Clustering and how to begin

Important steps to consider

Athina B
3 min readMay 7, 2020

Can one talk about properties that are sufficient (or both necessary and sufficient) for natural algorithms to succeed?

Before diving into details on how to optimize the clustering, let’s go back and think the problem that we need to solve. “Clustering” has to do with the grouping of similar or related objects.

Cluster tendency

First of all, even before start thinking of clustering the problem is: Do the data have a tendency to form clusters? If the answer in no then stop, but if the answer is yes then we can move on to find meaningful clusters.

Let’s see an example. We used a dataset with geolocations of 300 places in the US. We would like to see, as a first step to our analysis if there is a tendency to form clusters, such that locations in the same cluster are geographically closer. Since our data are already in the low dimensional space (2-D) we will plot the points directly in a contour plot. What we observe is 3 distinct spherical probability distributions, so we already have an intuition that our dataset can form 3 clusters. In the case of a high dimensional space we can use use T-distributed Stochastic Neighbor Embedding (t-SNE) — a machine learning algorithm for visualization — to model each high-dimensional object by a two-dimensional point.

Dataset information
Kernel density plot of the 2 features

Algorithm selection and tuning

But now, before proceeding, in order to find clusters, can we answer these 2 very critical questions. What is meant by similar? and How many groups are there? And then we must be aware that there always exist data that do not fit in the determined groups, and are indeed important, so we must have an algorithm or a structure that will carry information about them. Maybe in that case we can start thinking of soft clustering.

In our example K-Means is probably a good solution as we deal with a low dimensional dataset, normal distributions and we are actually talking about points on the geographical coordinate system projected on the plane (the latitude and longitude). K-Means can only detect clusters that are linearly separable, convex clusters. In order to be able to detect non-convex clusters, we can use Kernel K-means. Actually the spectral clustering is a variant of Kernel K-means. As K-Means is an algorithm that relies on distance metrics and what represents a good measure of distance it is usually necessary to do the appropriate scaling of features. But in our example, we use the latitude and longitude to cluster cities based on distances east/west and distances north/south then, we may be happy just to use unscaled distances in either kilometres or miles (though we might want to adjust degrees of longitude and latitude for the curvature of the earth). In our case, we do not scale the features.

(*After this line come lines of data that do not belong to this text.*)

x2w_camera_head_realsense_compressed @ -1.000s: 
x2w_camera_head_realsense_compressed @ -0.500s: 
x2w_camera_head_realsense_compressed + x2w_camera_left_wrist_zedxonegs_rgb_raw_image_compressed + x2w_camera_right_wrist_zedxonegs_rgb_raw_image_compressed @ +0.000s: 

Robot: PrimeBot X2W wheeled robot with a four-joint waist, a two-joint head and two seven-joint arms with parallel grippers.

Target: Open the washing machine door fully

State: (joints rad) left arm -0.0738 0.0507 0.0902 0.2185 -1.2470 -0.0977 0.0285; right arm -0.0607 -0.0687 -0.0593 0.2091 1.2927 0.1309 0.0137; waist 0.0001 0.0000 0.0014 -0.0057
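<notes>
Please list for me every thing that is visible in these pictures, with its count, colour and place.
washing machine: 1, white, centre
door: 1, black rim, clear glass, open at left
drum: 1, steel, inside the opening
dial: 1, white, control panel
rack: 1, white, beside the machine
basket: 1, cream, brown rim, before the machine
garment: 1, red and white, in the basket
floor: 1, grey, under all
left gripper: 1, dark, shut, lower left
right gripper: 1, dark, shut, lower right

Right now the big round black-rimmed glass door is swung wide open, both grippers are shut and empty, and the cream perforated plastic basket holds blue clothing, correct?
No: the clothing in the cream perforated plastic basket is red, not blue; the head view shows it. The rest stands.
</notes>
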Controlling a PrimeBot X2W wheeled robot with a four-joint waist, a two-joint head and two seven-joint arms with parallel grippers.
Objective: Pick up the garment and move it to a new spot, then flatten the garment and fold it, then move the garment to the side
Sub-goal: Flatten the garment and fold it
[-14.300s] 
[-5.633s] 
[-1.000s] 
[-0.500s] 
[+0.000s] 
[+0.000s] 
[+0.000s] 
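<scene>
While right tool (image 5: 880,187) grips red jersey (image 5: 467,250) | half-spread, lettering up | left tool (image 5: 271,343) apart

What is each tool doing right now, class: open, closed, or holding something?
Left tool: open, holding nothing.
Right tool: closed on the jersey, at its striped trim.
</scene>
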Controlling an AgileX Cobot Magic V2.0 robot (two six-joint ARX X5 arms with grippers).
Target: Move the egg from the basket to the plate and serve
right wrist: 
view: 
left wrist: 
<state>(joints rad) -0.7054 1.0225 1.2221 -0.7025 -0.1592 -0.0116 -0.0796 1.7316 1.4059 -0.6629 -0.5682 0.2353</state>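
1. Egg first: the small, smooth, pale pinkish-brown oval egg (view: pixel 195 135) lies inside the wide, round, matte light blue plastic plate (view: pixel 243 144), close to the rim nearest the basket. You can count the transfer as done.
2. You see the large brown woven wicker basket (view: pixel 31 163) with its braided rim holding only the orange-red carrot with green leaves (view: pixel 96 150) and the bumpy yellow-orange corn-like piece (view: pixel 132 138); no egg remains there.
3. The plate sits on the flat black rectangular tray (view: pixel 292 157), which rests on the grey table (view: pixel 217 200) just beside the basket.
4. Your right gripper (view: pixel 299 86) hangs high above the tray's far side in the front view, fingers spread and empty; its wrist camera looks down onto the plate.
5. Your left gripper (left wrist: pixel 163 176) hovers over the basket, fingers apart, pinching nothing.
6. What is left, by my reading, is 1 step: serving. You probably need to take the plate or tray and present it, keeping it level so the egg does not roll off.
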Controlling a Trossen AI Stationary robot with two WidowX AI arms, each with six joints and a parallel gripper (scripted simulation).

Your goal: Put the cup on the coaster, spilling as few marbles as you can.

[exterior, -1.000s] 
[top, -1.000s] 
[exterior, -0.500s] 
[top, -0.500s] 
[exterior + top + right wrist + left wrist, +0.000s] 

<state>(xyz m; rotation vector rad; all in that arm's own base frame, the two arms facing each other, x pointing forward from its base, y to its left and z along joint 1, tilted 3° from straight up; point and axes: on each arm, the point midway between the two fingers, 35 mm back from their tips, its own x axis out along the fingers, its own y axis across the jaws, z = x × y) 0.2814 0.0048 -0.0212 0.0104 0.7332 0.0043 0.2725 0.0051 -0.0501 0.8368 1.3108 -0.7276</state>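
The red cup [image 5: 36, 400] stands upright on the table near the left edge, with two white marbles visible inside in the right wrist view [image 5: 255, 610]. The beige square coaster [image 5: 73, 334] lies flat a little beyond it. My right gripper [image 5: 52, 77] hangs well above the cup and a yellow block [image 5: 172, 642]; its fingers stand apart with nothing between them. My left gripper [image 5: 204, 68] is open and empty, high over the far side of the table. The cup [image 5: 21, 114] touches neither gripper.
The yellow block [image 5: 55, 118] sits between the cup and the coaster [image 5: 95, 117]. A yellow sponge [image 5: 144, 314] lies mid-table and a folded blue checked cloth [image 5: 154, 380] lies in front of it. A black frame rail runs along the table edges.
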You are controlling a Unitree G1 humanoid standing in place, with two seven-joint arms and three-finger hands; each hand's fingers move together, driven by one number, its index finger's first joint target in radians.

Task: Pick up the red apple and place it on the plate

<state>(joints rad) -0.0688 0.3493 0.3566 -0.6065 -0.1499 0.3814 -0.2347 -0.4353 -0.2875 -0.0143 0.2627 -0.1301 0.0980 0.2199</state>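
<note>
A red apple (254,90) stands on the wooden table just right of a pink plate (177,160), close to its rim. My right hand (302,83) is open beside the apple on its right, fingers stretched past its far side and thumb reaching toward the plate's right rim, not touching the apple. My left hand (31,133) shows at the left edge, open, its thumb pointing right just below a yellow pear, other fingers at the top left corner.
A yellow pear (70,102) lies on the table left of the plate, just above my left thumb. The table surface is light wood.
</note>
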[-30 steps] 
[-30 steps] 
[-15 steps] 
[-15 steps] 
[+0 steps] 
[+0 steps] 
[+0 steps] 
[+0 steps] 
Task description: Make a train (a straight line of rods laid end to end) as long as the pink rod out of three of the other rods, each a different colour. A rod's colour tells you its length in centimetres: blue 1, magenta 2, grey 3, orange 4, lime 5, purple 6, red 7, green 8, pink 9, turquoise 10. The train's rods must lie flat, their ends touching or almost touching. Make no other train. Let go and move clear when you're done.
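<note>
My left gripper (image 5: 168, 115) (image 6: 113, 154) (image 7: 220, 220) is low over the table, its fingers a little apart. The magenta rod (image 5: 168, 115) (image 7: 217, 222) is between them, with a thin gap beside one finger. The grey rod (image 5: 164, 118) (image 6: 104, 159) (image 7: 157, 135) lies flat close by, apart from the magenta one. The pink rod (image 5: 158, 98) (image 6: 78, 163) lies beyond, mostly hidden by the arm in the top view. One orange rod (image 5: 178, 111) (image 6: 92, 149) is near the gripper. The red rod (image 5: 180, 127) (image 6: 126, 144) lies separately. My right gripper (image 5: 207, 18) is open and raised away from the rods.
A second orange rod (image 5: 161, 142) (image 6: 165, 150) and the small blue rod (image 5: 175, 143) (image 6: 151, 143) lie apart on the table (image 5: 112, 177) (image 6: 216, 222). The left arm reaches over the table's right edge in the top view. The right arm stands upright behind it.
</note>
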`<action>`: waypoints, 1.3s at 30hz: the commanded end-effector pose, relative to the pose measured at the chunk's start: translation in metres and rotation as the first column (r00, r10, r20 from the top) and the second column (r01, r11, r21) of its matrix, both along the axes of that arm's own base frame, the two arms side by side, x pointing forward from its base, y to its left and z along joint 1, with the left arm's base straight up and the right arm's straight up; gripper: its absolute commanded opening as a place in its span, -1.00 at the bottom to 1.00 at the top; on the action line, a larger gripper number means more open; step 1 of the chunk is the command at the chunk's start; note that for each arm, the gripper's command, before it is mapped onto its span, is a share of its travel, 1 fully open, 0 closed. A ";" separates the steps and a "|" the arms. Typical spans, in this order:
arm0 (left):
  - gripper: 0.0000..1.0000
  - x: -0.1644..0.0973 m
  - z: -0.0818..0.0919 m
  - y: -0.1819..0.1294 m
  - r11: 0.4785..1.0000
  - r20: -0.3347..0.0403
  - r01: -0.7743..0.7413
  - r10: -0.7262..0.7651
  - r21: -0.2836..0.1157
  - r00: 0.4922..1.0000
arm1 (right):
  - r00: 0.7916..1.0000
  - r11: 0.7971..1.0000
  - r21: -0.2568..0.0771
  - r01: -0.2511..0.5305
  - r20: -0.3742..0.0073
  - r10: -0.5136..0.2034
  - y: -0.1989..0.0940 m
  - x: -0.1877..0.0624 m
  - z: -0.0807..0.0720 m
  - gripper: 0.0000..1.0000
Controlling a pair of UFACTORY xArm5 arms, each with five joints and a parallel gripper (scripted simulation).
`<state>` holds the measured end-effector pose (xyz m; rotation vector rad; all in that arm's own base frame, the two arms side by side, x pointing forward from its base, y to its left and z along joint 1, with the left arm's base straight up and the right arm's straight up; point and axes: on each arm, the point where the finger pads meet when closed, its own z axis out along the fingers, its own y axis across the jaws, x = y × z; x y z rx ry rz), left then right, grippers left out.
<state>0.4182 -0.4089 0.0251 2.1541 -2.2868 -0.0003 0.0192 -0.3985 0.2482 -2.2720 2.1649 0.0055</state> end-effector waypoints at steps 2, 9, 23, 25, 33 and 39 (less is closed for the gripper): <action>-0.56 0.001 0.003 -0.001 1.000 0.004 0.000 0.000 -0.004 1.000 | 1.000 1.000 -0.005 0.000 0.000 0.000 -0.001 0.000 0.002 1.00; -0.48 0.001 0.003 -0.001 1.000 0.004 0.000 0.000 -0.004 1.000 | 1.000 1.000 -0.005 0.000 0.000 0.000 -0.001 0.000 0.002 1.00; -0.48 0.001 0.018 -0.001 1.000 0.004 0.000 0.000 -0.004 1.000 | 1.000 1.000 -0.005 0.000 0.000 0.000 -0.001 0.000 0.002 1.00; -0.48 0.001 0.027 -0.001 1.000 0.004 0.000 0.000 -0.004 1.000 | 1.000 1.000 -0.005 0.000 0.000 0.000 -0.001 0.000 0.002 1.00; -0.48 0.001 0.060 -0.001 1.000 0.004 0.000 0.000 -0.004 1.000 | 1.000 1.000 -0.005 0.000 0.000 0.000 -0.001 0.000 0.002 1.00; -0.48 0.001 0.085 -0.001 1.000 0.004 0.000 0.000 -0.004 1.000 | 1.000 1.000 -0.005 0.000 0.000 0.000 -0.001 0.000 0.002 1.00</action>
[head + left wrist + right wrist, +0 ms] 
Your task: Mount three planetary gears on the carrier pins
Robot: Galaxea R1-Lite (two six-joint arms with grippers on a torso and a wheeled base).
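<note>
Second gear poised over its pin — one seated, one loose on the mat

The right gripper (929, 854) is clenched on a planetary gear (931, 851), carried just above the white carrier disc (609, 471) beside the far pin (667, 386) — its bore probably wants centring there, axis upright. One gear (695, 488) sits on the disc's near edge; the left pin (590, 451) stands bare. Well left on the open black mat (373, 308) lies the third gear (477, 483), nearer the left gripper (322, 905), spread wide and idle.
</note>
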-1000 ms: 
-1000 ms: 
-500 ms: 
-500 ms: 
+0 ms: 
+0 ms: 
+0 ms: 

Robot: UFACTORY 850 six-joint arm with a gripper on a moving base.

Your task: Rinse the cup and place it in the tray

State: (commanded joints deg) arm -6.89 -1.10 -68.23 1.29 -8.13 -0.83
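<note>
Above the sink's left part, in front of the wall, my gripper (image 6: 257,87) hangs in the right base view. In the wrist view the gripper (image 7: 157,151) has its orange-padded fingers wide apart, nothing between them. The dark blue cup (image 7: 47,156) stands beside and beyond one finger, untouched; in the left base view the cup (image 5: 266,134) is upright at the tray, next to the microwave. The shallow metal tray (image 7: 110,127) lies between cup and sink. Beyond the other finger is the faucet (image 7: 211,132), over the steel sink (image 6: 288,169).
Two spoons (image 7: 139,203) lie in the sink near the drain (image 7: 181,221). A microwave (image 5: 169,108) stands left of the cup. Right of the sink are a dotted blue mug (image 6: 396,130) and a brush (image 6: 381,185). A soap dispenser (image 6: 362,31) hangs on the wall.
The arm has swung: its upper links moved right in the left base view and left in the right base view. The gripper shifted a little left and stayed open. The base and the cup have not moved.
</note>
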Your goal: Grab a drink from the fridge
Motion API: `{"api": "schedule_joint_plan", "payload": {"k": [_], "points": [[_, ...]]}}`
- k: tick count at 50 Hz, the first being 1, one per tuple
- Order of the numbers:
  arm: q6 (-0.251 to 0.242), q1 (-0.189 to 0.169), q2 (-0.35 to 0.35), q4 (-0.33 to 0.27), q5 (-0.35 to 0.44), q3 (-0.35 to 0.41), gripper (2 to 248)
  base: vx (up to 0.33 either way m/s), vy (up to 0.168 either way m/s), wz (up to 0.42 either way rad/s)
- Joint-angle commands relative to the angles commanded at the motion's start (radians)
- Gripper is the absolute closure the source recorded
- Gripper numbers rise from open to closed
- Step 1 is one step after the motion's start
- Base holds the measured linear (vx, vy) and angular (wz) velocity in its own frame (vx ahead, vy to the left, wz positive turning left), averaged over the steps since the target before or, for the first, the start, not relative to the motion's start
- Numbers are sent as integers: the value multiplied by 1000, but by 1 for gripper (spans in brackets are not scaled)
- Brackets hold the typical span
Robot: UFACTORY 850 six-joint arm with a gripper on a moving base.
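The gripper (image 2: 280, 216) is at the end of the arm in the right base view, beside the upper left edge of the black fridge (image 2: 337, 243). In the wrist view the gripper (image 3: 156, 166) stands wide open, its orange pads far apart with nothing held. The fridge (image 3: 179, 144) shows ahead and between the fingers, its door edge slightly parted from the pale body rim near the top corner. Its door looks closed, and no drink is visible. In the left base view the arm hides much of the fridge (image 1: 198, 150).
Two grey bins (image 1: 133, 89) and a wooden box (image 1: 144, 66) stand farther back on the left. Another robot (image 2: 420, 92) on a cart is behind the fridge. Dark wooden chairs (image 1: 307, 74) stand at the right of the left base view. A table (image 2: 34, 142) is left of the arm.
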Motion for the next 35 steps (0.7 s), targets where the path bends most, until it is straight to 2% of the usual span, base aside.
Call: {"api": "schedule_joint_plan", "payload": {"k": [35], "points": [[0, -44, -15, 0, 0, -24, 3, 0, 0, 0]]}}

K-means algorithm with k=3

Now let’s visualize the clusters.

Clusters on the map

Cluster validity

Once we find the clusters, the last question is Do we like these clusters? Is this a useful solution for us or not? So, this is the cluster validity step. If the answer to the above questions is no then we can go back and look for clusters in a different way, we can try different features, different algorithms, different number of clusters and so forth.

Different features affect differently some are important for clusters while others may hinder the clustering task. An efficient way of handling it is by selecting a subset of important features. But how do I know which are the important ones? The traditional approach is to use Principal Component Analysis (PCA).

The quality of its results is dependent on the data distribution. The existence of noisy features degrades the performance of learning algorithms. For this reason, deep neural networks such as Autoencoders(AE) can be used for learning better representations of the data.